Problem to work on >> In the records that follow, the lines from the one containing "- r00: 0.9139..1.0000" to the one containing "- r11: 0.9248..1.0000", inclusive, are to be given again exactly.

(Stored items)
____

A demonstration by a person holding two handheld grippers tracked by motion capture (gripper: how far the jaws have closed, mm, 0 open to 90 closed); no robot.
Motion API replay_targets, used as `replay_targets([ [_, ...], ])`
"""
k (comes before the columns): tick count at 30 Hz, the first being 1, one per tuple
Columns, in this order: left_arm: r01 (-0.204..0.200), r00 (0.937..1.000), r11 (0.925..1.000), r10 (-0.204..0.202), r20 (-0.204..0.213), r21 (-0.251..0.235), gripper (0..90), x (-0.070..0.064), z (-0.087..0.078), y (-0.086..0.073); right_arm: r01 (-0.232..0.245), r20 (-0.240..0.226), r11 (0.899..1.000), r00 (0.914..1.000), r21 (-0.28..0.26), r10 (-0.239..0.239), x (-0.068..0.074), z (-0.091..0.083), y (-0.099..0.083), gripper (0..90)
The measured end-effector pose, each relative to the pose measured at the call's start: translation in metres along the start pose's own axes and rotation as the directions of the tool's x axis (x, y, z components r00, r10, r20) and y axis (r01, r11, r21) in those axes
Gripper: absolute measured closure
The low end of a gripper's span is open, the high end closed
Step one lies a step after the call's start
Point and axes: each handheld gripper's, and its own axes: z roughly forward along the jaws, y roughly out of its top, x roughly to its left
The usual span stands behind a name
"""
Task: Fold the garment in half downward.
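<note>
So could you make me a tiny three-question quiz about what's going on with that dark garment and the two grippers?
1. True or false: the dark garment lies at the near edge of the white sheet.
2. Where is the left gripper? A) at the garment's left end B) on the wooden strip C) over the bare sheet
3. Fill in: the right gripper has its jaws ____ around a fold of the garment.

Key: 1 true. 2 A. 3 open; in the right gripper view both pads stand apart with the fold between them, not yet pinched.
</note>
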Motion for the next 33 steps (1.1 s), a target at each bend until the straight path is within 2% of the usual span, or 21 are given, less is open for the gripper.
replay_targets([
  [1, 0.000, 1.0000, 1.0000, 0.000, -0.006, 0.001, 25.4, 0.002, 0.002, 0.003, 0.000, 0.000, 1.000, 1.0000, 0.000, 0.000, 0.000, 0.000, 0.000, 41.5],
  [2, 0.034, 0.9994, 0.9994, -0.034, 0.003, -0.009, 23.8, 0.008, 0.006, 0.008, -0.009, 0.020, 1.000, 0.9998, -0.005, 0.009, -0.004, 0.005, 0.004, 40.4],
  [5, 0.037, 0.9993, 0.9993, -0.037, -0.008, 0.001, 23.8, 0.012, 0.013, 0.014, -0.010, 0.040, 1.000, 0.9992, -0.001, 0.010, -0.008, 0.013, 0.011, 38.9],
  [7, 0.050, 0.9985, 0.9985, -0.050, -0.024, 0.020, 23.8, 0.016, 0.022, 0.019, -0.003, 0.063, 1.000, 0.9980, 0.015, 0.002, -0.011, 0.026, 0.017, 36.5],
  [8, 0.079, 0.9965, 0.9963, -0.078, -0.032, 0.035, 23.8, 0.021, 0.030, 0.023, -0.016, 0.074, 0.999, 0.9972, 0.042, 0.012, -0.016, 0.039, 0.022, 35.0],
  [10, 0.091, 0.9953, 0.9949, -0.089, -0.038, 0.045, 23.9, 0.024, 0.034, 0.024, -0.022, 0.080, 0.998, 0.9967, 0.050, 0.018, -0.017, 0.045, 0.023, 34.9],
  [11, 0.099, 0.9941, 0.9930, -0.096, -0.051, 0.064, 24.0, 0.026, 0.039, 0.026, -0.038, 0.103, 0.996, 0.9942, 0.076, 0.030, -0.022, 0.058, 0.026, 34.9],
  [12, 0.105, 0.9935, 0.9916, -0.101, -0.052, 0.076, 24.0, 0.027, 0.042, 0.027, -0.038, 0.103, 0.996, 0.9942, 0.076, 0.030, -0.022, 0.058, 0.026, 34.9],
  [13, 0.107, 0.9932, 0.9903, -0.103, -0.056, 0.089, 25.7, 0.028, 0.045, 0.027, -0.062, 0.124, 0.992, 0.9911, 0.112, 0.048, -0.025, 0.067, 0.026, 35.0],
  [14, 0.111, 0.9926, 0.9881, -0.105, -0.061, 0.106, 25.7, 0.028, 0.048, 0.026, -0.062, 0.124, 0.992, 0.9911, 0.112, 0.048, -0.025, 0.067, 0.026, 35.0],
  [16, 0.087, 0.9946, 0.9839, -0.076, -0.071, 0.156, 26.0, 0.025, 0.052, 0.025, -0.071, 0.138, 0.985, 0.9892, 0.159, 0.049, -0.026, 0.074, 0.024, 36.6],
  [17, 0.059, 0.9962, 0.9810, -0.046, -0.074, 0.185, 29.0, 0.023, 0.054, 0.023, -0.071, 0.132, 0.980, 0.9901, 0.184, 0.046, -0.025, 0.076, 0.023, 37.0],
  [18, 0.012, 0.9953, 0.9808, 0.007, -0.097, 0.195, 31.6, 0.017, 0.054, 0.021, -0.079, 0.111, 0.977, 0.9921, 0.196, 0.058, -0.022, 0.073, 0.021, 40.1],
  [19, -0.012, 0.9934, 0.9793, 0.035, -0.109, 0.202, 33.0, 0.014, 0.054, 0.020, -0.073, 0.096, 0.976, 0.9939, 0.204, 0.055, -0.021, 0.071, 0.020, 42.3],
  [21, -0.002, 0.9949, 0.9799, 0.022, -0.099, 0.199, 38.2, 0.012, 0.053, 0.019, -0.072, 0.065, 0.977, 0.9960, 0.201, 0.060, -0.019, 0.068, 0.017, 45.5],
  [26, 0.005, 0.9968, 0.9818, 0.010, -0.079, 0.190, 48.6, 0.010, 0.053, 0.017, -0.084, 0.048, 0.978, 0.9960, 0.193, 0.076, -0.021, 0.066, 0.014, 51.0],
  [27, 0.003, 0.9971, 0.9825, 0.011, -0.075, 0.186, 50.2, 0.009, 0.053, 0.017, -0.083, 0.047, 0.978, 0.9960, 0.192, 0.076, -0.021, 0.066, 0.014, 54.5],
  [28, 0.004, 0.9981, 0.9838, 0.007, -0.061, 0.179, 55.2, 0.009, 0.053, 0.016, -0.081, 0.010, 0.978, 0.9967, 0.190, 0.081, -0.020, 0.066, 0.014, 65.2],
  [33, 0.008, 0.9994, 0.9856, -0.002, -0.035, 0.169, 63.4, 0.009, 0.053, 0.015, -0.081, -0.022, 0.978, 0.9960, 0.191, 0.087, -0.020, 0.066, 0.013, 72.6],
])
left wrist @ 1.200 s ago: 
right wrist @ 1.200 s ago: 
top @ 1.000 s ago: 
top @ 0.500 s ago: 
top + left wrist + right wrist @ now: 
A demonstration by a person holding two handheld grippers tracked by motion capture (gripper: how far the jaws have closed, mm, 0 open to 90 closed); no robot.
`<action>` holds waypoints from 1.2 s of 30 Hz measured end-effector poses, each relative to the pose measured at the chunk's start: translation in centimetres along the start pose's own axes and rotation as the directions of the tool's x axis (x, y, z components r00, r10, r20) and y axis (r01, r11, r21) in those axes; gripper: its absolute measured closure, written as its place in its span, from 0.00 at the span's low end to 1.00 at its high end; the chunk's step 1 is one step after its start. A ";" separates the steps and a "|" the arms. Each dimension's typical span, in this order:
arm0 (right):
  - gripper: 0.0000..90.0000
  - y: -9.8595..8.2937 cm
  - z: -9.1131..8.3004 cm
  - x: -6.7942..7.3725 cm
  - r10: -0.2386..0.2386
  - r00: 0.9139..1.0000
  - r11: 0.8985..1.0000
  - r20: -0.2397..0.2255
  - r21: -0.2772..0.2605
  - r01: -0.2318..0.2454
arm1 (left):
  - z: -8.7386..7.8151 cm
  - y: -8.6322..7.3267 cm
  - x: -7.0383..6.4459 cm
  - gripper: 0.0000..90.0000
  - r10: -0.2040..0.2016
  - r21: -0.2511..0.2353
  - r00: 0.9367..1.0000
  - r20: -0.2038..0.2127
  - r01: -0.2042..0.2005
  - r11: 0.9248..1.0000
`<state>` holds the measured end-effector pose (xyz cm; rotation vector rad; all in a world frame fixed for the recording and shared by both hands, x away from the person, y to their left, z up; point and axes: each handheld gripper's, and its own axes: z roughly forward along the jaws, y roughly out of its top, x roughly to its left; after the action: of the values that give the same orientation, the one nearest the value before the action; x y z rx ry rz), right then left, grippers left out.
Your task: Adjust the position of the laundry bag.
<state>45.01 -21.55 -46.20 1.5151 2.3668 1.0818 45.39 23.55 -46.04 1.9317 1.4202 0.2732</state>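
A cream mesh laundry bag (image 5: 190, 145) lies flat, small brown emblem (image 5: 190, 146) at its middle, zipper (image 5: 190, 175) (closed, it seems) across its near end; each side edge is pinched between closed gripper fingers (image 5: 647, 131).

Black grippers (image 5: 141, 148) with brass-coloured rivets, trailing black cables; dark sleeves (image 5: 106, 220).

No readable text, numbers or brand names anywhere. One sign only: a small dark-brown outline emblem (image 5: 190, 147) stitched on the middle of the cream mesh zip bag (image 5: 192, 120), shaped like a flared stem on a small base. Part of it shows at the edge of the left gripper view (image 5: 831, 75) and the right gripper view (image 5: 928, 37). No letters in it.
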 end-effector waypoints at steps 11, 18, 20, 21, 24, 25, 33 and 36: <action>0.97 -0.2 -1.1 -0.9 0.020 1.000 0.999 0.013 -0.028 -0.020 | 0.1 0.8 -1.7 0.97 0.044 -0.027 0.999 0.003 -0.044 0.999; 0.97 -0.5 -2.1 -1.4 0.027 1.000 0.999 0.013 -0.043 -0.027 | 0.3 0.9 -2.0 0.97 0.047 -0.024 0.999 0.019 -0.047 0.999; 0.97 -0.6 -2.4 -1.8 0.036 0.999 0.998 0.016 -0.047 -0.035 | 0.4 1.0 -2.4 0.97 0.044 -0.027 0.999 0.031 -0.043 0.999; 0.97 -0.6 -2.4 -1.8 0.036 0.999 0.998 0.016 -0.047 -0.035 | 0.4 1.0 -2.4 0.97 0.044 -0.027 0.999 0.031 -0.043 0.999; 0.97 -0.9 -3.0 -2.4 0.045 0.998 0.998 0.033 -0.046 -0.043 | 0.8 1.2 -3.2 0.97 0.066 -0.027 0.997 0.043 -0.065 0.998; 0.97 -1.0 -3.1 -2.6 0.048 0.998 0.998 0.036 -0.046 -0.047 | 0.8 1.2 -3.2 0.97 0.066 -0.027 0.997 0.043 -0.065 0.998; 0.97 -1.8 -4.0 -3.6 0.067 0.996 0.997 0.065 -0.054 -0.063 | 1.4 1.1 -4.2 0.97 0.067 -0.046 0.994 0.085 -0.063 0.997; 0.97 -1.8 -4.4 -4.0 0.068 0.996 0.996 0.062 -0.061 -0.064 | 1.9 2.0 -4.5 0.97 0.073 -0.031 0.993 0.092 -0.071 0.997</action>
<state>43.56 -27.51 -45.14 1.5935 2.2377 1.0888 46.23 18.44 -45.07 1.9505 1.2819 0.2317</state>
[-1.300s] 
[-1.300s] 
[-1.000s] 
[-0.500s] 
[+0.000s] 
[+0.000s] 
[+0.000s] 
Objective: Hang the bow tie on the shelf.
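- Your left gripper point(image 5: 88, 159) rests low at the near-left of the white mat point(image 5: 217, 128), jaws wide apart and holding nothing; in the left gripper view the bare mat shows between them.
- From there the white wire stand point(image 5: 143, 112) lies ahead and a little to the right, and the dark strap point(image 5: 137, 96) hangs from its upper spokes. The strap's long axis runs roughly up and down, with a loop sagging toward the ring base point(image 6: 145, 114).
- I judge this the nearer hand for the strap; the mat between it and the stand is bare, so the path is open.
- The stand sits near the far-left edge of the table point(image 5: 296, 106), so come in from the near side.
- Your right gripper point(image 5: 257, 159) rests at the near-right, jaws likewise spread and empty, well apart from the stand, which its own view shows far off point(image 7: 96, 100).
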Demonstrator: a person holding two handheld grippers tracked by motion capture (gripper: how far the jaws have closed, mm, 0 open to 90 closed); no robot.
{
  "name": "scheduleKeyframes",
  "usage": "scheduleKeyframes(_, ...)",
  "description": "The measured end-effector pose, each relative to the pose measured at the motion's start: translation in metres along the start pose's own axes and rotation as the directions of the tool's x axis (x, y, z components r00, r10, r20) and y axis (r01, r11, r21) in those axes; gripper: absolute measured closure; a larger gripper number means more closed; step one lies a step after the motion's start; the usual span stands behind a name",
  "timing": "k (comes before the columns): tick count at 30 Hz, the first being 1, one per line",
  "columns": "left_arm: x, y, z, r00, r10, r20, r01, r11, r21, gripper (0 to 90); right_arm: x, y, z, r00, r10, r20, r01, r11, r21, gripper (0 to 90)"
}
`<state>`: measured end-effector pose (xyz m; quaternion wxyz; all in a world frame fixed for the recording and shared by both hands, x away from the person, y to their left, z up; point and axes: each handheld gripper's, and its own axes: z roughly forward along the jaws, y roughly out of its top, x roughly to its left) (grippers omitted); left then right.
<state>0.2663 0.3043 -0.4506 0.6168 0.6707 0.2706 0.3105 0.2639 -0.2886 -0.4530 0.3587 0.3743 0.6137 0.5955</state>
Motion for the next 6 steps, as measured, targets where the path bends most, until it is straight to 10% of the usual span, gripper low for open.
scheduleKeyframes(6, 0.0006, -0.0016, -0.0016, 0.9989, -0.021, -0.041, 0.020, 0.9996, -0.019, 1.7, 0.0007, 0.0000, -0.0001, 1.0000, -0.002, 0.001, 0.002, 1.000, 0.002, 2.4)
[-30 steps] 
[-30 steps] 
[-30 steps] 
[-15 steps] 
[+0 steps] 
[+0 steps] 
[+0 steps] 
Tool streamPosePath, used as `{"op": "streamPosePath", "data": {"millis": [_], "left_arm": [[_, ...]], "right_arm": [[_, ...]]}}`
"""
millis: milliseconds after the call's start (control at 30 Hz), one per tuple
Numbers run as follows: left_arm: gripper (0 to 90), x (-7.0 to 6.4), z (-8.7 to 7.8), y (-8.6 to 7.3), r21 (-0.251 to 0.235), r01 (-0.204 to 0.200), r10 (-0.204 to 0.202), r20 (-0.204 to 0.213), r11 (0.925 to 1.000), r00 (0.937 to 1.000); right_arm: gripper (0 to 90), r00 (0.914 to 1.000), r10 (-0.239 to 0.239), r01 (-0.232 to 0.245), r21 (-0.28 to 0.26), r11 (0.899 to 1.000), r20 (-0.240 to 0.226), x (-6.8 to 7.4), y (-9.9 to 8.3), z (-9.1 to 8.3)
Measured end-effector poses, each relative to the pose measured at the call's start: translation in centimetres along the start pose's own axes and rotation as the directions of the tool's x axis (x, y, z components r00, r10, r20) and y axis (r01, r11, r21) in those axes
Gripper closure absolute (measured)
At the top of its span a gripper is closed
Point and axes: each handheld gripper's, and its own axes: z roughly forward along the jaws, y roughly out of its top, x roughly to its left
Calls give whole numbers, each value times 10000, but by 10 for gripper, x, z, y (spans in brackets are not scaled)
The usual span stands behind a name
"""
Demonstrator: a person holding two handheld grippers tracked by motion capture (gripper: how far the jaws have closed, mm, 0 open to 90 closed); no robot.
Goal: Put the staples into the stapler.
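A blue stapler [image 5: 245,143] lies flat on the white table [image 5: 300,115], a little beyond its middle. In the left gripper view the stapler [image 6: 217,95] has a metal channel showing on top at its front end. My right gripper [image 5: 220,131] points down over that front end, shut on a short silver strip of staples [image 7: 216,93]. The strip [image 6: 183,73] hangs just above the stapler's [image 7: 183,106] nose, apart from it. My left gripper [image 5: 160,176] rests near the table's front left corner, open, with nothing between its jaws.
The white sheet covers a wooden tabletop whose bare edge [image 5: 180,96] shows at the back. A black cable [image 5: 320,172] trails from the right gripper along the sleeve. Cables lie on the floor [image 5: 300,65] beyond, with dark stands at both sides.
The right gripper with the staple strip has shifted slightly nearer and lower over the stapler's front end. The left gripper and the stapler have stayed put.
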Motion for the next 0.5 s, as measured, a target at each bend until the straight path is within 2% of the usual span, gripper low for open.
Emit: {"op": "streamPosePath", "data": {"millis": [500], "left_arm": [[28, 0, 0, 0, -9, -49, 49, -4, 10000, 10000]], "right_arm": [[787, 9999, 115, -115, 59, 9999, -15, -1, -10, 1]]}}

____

Answer below >>
  - r00: 0.9139..1.0000
  - r11: 0.8985..1.0000
  - r20: -0.2397..0.2255
  - r21: -0.2772..0.2605
  - r01: -0.2318..0.2454
arm1 (left):
  - z: -8.7386..7.8151 cm
  - y: -8.6322..7.3267 cm
  - x: -7.0383..6.4459 cm
  - gripper: 0.0000..90.0000
  - r10: -0.2040..0.2016
  - r21: -0.2511..0.2353
  - r00: 0.9367..1.0000
  - r20: -0.2038..0.2127
  - r01: -0.2042..0.2005
  - r11: 0.9248..1.0000

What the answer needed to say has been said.